EXERCISE
In the entries that follow, the lines from the one with "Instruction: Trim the" through the one with "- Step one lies" are the ones to write out, exactly and with both ends included. Nothing else should appear.

[Items from a dataset]
━━━━━━━━━━━━━━━━━━━━

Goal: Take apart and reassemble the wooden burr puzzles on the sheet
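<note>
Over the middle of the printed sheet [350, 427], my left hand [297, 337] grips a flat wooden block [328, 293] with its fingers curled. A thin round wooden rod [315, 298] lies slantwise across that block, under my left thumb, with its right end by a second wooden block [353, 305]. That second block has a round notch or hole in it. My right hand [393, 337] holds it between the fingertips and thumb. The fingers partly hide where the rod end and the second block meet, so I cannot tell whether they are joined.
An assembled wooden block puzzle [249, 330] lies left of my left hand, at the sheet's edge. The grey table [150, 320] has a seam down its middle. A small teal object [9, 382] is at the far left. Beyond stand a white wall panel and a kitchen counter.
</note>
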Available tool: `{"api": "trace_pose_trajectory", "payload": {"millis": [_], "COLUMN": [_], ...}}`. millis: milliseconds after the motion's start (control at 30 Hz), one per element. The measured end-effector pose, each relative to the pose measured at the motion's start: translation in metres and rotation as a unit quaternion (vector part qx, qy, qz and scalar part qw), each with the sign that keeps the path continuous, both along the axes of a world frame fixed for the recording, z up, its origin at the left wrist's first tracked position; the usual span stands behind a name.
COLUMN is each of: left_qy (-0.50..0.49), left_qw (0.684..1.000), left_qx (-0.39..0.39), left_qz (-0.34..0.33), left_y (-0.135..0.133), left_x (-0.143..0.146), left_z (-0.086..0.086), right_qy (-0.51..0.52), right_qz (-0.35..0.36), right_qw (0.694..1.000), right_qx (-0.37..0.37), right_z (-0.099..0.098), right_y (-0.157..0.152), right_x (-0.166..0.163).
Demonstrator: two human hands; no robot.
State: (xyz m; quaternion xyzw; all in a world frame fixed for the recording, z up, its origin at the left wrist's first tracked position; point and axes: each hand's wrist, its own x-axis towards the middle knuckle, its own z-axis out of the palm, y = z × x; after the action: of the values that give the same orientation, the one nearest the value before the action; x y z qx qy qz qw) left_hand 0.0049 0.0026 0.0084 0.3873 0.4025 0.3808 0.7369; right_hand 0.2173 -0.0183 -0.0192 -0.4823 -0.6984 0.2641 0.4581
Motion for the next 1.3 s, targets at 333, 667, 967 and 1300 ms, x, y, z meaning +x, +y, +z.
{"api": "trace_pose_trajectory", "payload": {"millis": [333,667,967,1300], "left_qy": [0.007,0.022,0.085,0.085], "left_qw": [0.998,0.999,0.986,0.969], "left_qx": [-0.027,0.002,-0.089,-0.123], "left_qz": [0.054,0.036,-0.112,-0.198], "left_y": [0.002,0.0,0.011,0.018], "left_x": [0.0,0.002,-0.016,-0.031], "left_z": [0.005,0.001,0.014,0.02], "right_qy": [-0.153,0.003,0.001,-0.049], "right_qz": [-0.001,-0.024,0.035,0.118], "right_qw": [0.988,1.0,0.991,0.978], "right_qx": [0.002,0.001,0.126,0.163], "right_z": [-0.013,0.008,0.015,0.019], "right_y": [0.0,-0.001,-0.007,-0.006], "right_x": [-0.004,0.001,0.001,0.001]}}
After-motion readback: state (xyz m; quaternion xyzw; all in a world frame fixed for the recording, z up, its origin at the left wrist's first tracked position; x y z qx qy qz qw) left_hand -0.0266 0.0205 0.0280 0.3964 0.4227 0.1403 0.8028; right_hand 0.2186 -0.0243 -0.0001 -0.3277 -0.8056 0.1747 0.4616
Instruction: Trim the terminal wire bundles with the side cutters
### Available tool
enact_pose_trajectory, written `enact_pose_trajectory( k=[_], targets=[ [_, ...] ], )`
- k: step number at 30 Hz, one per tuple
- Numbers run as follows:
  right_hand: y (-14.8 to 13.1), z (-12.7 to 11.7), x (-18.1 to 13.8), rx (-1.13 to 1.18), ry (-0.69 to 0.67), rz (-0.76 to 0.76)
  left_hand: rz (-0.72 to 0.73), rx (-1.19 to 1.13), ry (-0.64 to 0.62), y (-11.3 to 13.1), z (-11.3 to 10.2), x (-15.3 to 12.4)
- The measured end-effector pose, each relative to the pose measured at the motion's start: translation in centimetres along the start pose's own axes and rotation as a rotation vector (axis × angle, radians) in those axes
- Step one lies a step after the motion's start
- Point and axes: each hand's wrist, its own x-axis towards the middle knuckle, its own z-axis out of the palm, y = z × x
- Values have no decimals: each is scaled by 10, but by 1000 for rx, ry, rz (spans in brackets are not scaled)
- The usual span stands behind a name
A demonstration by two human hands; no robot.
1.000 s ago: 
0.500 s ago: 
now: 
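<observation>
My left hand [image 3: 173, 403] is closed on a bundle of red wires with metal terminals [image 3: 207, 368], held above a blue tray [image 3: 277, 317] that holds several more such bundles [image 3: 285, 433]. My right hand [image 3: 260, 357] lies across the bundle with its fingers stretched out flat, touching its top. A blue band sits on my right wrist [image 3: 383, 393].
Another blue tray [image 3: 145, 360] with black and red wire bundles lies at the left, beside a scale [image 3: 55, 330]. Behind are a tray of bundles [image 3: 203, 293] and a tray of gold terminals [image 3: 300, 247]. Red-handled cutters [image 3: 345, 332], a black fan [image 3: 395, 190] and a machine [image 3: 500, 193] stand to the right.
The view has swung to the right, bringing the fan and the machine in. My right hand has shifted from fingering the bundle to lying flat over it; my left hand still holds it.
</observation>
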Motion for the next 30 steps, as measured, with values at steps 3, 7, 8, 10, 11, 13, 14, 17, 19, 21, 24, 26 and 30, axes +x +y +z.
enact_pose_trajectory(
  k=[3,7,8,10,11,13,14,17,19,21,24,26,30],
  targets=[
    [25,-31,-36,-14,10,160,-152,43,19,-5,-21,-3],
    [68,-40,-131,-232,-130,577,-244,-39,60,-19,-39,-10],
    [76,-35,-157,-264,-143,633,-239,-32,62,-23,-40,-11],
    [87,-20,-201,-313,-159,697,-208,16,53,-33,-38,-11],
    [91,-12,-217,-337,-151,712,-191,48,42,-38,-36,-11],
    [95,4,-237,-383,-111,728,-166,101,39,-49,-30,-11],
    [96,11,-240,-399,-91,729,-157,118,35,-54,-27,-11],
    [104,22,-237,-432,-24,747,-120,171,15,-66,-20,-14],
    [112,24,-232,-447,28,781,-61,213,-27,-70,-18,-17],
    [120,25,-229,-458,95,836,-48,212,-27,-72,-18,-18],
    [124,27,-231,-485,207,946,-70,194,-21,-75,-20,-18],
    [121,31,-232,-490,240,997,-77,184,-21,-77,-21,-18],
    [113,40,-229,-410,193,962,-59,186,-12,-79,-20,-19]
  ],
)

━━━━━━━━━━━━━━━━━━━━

SOLUTION BELOW
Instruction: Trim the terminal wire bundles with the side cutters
### Available tool
enact_pose_trajectory, written `enact_pose_trajectory( k=[_], targets=[ [_, ...] ], )`
- k: step number at 30 Hz, one per tuple
- Numbers run as follows:
  right_hand: y (-14.8 to 13.1), z (-12.7 to 11.7), x (-18.1 to 13.8), rx (-1.13 to 1.18), ry (-0.69 to 0.67), rz (-0.76 to 0.76)
  left_hand: rz (-0.72 to 0.73), rx (-1.19 to 1.13), ry (-0.64 to 0.62), y (-11.3 to 13.1), z (-11.3 to 10.2), x (-15.3 to 12.4)
- The measured end-effector pose, each relative to the pose measured at the motion's start: translation in centimetres along the start pose's own axes and rotation as a rotation vector (axis × angle, radians) in those axes
- Step one lies a step after the motion's start

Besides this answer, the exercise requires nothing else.